PROBLEM DESCRIPTION: Look over the entries below. Report how many lines hold the word "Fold", and only that.

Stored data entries
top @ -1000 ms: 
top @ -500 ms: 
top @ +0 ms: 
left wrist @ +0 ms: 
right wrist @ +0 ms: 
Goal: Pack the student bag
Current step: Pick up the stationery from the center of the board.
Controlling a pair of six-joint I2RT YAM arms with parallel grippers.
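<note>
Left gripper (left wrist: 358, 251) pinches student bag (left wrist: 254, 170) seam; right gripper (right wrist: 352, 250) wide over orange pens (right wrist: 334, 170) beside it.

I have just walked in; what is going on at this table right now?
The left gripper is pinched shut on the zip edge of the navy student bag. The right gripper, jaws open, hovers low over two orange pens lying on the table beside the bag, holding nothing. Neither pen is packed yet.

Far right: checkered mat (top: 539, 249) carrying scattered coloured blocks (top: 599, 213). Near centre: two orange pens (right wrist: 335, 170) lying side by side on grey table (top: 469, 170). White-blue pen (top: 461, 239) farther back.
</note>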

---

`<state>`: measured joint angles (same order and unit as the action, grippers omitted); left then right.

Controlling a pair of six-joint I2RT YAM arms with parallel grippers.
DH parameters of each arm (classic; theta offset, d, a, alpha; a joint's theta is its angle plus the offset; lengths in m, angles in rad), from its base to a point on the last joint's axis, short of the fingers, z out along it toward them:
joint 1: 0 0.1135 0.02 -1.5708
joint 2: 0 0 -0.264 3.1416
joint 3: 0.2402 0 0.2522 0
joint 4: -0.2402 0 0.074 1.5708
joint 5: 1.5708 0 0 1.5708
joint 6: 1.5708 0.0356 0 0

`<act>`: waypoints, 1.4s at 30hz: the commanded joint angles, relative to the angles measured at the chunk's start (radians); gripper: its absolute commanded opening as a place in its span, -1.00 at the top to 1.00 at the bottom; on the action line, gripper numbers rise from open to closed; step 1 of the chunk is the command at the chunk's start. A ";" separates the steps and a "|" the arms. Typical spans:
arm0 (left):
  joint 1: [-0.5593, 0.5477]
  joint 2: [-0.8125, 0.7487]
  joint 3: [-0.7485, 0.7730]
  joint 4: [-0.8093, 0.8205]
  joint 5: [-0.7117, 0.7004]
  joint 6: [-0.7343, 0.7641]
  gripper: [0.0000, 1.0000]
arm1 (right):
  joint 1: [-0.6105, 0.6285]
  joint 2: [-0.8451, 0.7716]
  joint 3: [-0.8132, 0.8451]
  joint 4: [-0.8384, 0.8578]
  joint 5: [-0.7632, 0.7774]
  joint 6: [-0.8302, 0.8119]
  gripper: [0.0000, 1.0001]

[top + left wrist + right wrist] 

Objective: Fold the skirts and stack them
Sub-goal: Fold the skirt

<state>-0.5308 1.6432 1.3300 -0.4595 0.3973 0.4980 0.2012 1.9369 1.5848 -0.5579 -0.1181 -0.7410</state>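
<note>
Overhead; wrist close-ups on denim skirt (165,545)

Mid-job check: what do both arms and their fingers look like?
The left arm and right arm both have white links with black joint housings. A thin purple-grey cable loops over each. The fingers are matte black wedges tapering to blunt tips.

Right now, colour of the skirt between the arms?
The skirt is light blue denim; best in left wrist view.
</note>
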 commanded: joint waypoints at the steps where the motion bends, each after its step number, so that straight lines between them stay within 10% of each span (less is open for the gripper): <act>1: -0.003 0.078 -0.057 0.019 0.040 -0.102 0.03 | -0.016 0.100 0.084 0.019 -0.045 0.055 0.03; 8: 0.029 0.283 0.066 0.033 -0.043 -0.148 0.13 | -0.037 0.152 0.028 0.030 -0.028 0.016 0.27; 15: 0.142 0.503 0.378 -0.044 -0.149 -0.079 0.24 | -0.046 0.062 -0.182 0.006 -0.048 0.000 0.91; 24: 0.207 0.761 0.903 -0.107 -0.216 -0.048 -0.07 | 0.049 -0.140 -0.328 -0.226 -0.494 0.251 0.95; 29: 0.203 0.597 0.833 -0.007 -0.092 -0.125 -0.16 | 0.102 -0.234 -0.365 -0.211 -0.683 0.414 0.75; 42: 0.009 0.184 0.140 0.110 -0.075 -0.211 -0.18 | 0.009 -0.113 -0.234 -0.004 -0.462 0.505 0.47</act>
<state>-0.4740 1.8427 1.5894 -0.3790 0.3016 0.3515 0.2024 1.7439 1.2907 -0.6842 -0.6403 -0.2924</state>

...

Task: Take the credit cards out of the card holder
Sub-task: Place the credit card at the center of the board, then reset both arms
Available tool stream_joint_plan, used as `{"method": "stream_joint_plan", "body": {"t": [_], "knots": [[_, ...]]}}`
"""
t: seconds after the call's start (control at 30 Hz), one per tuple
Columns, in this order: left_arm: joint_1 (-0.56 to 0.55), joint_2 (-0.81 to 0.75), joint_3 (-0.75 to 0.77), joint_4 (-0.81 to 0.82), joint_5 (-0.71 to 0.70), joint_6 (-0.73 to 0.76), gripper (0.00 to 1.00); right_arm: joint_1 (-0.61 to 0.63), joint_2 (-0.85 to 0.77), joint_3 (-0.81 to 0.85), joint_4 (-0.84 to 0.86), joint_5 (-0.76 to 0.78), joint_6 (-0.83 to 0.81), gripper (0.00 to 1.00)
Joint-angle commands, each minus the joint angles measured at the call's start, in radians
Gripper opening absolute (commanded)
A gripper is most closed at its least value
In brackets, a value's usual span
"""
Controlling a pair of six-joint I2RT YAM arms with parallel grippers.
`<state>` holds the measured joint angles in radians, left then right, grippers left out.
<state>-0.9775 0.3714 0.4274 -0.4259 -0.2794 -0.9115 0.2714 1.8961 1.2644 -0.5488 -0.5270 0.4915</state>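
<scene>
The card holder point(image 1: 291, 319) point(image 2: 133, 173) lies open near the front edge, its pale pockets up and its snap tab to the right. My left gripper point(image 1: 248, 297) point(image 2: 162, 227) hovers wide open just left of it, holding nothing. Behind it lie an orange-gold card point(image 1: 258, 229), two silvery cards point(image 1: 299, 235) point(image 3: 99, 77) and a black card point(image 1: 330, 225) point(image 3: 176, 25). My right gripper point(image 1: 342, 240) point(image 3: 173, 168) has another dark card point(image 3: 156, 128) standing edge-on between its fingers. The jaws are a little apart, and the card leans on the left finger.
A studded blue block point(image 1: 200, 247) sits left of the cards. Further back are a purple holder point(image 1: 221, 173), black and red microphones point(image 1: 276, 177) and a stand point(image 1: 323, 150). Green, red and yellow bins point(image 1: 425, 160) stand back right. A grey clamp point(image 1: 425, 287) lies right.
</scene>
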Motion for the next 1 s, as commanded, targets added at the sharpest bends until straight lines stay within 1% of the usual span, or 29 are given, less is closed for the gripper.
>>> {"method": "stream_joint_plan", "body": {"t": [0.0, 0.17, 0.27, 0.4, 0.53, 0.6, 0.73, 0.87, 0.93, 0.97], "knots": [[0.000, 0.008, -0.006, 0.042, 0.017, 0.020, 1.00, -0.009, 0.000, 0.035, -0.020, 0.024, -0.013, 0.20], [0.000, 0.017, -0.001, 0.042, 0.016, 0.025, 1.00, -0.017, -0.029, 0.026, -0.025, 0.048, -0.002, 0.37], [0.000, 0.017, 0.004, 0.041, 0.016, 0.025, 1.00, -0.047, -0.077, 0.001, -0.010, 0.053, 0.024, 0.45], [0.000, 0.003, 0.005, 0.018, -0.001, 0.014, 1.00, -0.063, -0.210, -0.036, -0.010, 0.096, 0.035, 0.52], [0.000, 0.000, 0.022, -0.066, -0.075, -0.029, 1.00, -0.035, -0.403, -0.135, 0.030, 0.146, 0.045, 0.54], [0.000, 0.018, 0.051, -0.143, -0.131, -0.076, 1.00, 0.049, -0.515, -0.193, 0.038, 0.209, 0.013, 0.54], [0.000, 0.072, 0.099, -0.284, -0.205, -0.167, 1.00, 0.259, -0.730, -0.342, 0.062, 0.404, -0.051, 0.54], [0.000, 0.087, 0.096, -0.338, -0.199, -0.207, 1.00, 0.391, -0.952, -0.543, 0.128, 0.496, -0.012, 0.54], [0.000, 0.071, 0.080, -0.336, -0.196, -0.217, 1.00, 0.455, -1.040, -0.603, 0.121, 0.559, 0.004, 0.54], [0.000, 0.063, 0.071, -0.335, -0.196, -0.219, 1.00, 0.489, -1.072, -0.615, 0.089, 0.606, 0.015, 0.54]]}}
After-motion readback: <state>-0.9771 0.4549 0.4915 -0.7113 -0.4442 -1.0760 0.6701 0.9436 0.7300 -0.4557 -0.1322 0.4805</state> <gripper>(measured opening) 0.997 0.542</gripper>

EXERCISE SOLUTION: 2